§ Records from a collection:
━━━━━━
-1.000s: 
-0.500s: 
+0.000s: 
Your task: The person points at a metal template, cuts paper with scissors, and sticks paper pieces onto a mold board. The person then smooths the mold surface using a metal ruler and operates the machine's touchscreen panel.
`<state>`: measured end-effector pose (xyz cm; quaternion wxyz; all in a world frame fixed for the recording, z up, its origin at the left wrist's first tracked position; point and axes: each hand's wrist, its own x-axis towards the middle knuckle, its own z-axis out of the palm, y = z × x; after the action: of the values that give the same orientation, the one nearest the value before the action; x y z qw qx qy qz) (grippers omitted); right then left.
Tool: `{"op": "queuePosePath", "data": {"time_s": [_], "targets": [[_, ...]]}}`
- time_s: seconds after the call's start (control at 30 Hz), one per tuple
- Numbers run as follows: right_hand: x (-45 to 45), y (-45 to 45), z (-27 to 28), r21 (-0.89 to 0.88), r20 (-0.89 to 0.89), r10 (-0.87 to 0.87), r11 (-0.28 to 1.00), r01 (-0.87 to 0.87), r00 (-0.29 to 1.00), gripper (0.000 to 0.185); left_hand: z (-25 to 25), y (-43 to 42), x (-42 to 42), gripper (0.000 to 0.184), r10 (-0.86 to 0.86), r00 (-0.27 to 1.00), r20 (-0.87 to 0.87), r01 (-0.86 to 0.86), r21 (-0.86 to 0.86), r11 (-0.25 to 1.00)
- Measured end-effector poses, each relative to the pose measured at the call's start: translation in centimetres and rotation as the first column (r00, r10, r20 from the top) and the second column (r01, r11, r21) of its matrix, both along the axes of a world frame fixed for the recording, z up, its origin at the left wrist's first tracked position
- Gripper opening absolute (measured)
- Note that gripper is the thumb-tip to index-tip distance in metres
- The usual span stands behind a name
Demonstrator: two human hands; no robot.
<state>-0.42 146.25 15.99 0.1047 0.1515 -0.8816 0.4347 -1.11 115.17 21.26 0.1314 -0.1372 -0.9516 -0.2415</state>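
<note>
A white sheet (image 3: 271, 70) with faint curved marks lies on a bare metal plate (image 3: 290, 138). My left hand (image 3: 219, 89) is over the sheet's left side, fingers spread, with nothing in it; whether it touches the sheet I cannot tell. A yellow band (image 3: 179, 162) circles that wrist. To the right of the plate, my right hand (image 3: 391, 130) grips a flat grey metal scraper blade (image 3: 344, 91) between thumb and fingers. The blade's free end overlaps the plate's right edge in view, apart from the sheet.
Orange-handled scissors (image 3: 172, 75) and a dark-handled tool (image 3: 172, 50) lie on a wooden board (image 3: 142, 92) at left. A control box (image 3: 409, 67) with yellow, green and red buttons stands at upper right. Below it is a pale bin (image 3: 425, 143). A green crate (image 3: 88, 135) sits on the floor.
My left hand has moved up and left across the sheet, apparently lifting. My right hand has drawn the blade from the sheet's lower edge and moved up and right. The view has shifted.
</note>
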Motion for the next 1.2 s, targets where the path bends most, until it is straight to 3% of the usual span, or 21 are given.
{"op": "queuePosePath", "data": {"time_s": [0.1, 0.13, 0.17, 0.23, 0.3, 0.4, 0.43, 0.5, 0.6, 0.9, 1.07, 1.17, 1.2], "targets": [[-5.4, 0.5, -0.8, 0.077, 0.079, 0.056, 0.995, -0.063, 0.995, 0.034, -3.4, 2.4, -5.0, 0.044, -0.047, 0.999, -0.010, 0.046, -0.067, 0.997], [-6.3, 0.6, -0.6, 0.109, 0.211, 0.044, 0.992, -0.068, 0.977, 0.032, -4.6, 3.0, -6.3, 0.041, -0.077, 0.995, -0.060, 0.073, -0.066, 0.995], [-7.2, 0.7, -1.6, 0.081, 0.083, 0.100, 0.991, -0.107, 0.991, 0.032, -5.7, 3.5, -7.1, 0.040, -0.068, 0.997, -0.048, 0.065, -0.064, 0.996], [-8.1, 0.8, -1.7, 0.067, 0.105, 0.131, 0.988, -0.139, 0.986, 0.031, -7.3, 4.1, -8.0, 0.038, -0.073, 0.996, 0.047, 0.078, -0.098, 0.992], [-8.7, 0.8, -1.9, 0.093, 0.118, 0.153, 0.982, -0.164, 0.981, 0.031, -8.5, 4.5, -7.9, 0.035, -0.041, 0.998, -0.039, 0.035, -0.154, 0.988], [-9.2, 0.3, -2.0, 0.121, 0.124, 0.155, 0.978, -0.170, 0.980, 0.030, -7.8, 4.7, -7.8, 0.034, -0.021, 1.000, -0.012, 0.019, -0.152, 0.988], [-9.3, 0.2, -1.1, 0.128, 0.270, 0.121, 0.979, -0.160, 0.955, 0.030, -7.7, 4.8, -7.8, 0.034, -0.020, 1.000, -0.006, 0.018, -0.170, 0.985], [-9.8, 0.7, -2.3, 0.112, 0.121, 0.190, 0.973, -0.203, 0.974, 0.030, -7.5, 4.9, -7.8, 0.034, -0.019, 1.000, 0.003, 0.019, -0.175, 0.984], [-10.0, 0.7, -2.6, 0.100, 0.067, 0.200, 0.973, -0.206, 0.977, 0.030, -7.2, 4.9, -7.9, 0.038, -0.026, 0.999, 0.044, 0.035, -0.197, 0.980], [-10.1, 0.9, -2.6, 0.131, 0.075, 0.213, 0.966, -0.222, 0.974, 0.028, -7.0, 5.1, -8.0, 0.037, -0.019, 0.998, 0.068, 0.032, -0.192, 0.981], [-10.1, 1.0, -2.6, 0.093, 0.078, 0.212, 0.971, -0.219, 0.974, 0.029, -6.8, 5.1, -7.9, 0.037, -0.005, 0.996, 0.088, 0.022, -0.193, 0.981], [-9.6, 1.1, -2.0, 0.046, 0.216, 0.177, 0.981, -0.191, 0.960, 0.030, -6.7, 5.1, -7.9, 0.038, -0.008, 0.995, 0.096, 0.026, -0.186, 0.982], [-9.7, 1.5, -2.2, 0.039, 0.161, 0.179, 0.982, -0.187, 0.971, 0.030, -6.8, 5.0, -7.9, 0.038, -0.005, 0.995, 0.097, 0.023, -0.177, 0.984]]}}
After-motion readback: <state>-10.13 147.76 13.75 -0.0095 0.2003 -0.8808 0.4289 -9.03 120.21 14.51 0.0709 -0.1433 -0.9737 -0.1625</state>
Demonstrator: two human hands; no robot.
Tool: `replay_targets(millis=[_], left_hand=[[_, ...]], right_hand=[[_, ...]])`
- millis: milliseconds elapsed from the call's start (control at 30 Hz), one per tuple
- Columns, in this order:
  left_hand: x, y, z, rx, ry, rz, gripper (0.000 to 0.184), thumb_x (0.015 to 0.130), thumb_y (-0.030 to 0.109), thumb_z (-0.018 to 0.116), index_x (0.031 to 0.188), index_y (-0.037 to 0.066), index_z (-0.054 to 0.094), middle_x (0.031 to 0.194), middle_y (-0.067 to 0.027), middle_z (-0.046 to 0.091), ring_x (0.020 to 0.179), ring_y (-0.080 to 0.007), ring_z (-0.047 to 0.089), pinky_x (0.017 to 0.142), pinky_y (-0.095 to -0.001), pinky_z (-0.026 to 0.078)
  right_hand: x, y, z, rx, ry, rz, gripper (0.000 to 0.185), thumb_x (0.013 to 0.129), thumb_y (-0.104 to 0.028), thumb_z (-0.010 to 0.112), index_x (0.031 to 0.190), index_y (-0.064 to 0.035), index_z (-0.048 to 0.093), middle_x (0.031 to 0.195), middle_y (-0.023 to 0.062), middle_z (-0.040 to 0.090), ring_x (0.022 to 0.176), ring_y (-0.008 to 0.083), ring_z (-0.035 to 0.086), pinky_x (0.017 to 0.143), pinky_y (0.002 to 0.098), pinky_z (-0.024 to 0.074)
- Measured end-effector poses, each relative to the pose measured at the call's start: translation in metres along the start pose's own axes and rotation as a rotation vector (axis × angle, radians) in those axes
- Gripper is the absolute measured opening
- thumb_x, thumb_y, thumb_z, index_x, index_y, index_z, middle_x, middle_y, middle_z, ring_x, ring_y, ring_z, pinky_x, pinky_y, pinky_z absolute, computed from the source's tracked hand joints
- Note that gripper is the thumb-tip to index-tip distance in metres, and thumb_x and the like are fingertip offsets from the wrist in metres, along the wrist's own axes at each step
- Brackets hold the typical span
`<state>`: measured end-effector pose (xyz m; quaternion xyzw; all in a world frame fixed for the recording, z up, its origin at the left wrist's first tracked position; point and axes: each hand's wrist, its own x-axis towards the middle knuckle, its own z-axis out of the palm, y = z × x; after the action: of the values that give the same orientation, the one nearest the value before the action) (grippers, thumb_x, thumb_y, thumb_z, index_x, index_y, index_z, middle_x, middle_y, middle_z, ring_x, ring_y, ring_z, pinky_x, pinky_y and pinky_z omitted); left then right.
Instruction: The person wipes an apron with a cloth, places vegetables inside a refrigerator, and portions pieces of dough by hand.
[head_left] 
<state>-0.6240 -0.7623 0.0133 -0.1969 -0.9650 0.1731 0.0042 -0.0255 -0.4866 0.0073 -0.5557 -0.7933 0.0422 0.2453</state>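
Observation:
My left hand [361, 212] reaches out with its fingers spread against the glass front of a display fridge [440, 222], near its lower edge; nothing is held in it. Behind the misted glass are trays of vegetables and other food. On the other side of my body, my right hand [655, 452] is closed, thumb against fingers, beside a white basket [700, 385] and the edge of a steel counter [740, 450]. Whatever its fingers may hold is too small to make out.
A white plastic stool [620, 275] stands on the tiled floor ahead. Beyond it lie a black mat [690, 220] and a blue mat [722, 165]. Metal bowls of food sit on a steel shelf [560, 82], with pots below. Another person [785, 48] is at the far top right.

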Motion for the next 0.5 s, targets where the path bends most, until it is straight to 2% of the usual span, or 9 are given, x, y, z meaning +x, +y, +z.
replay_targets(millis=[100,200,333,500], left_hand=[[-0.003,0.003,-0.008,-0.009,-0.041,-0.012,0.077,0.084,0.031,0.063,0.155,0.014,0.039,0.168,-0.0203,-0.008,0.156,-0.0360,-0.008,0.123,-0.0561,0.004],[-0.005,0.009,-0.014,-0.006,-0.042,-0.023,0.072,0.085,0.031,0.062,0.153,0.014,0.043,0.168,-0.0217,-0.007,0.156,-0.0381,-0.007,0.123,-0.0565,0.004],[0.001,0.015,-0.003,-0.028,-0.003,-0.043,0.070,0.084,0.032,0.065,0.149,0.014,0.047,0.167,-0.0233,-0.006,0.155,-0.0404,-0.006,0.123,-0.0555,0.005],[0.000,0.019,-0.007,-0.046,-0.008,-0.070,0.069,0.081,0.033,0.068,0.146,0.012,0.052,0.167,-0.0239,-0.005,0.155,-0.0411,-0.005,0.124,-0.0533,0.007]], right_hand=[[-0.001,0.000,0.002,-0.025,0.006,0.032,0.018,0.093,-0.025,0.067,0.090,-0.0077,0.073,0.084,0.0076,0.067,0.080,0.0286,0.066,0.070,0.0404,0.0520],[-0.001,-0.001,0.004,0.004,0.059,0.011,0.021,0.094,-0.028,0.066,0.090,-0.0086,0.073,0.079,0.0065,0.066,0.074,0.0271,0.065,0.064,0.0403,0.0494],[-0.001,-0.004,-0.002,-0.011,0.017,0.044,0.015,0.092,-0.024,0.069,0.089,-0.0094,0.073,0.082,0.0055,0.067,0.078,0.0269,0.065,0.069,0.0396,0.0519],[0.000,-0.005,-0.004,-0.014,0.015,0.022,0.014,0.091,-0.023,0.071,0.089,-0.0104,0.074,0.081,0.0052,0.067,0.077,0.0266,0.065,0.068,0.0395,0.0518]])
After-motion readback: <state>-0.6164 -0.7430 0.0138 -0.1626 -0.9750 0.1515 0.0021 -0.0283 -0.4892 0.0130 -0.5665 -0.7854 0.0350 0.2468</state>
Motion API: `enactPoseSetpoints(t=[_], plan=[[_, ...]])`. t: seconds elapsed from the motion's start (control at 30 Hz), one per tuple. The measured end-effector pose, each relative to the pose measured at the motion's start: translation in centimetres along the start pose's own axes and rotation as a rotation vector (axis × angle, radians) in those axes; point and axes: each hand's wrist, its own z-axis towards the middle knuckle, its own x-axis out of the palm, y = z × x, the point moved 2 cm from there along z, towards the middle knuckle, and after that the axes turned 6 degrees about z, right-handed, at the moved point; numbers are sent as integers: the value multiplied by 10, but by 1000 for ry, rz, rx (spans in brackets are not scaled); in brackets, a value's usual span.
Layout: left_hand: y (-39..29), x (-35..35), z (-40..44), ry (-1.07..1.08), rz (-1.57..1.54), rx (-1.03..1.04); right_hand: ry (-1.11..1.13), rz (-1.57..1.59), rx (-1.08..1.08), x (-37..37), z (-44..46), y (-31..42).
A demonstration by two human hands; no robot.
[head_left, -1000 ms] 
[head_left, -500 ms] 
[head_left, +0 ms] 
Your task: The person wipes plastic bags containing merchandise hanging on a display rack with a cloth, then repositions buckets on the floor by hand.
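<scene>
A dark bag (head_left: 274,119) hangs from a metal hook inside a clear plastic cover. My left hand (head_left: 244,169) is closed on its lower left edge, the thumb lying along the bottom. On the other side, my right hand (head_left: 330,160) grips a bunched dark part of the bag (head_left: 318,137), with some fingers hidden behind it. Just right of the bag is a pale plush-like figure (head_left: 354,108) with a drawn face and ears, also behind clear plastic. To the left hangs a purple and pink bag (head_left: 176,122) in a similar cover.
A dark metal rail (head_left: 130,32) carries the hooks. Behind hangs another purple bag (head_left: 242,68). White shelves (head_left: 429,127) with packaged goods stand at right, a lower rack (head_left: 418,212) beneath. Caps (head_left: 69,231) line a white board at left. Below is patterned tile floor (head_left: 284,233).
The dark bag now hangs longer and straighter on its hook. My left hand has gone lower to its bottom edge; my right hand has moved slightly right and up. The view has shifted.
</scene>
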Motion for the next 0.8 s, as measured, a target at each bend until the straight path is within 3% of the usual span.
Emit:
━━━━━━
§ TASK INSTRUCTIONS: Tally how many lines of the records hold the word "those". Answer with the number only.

§ RESULT: 2